Problem description:
Repeat each line of the material below without change.

Exercise data:

━━━━━━

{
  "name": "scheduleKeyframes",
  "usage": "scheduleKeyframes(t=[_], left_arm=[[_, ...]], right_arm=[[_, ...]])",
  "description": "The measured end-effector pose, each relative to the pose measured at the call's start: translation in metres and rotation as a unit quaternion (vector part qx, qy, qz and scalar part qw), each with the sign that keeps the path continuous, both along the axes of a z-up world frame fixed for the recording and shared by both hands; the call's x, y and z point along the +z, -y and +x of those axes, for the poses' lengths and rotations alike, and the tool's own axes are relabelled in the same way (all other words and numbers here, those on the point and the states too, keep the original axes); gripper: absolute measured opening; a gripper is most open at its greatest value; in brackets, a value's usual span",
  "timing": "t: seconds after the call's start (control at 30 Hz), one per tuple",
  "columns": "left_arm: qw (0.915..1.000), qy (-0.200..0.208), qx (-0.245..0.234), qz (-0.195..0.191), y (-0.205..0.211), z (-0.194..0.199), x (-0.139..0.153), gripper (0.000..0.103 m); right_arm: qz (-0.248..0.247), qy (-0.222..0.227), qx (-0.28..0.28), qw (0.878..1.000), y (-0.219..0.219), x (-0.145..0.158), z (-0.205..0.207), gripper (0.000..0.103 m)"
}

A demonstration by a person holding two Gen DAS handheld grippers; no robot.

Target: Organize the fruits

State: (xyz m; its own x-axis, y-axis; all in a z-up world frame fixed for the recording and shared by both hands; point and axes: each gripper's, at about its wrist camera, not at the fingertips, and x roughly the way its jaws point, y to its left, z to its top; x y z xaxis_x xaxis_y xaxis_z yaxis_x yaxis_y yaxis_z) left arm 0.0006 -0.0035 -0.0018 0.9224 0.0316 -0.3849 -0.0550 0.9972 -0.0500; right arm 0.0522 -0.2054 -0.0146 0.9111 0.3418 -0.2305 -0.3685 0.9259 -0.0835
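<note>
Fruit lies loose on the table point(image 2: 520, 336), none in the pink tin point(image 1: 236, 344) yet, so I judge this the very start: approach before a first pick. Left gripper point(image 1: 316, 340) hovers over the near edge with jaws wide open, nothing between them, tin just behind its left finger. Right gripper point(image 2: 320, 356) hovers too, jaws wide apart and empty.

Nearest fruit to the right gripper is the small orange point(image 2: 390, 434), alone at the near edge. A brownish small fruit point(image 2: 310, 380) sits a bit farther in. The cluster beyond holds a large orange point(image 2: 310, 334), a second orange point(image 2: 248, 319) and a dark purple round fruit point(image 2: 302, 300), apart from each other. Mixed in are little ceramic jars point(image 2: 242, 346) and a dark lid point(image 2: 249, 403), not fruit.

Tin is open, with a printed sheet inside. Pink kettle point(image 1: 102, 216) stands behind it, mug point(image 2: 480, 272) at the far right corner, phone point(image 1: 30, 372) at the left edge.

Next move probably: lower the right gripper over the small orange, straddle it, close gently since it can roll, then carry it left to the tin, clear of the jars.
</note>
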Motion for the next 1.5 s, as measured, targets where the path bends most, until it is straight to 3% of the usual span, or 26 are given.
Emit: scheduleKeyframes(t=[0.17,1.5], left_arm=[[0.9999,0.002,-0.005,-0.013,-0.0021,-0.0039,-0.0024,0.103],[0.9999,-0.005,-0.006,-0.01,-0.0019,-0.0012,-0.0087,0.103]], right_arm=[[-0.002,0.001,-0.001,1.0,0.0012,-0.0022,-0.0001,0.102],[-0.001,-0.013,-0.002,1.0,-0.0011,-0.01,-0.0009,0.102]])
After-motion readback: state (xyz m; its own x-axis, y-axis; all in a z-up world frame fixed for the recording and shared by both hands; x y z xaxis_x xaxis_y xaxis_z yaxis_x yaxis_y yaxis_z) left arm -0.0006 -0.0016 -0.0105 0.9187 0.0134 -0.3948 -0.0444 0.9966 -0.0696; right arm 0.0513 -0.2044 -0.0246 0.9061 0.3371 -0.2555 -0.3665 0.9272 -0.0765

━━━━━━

Solution to this exercise:
{
  "name": "scheduleKeyframes",
  "usage": "scheduleKeyframes(t=[_], left_arm=[[_, ...]], right_arm=[[_, ...]])",
  "description": "The measured end-effector pose, each relative to the pose measured at the call's start: translation in metres and rotation as a unit quaternion (vector part qx, qy, qz and scalar part qw), each with the sign that keeps the path continuous, both along the axes of a z-up world frame fixed for the recording and shared by both hands; the call's x, y and z point along the +z, -y and +x of those axes, for the poses' lengths and rotations alike, and the tool's own axes are relabelled in the same way (all other words and numbers here, those on the point and the states too, keep the original axes); gripper: absolute measured opening; a gripper is most open at its greatest value; in brackets, a value's usual span",
  "timing": "t: seconds after the call's start (control at 30 Hz), one per tuple",
  "columns": "left_arm: qw (0.915..1.000), qy (-0.200..0.208), qx (-0.245..0.234), qz (-0.195..0.191), y (-0.205..0.211), z (-0.194..0.199), x (-0.139..0.153), gripper (0.000..0.103 m); right_arm: qz (-0.248..0.247), qy (-0.222..0.227), qx (-0.28..0.28), qw (0.878..1.000), y (-0.219..0.219), x (-0.145..0.158), z (-0.205..0.207), gripper (0.000..0.103 m)"
}

A demonstration by a person holding two Gen DAS handheld grippers; no robot.

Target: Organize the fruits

State: (xyz m; its own x-axis, y-axis; all in a z-up world frame fixed for the recording and shared by both hands; point and axes: each gripper's, at about its wrist camera, not at the fingertips, and x roughly the way its jaws point, y to its left, z to its top; x y z xaxis_x xaxis_y xaxis_z yaxis_x yaxis_y yaxis_z) left arm 0.0006 -0.0035 -0.0018 0.9224 0.0316 -0.3849 -0.0550 0.9972 -0.0500; right arm 0.0522 -0.2054 -0.0146 0.9111 0.3418 -0.2305 -0.3685 0.9259 -0.0835
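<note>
Fruit lies loose on the table point(image 2: 520, 336), none in the pink tin point(image 1: 236, 344) yet, so I judge this the very start: approach before a first pick. Left gripper point(image 1: 316, 340) hovers over the near edge with jaws wide open, nothing between them, tin just behind its left finger. Right gripper point(image 2: 320, 356) hovers too, jaws wide apart and empty.

Nearest fruit to the right gripper is the small orange point(image 2: 390, 434), alone at the near edge. A brownish small fruit point(image 2: 310, 380) sits a bit farther in. The cluster beyond holds a large orange point(image 2: 310, 334), a second orange point(image 2: 248, 319) and a dark purple round fruit point(image 2: 302, 300), apart from each other. Mixed in are little ceramic jars point(image 2: 242, 346) and a dark lid point(image 2: 249, 403), not fruit.

Tin is open, with a printed sheet inside. Pink kettle point(image 1: 102, 216) stands behind it, mug point(image 2: 480, 272) at the far right corner, phone point(image 1: 30, 372) at the left edge.

Next move probably: lower the right gripper over the small orange, straddle it, close gently since it can roll, then carry it left to the tin, clear of the jars.
</note>
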Motion for the next 1.5 s, as measured, targets where the path bends most, until it is straight to 3% of the usual span, or 26 are given.
Emit: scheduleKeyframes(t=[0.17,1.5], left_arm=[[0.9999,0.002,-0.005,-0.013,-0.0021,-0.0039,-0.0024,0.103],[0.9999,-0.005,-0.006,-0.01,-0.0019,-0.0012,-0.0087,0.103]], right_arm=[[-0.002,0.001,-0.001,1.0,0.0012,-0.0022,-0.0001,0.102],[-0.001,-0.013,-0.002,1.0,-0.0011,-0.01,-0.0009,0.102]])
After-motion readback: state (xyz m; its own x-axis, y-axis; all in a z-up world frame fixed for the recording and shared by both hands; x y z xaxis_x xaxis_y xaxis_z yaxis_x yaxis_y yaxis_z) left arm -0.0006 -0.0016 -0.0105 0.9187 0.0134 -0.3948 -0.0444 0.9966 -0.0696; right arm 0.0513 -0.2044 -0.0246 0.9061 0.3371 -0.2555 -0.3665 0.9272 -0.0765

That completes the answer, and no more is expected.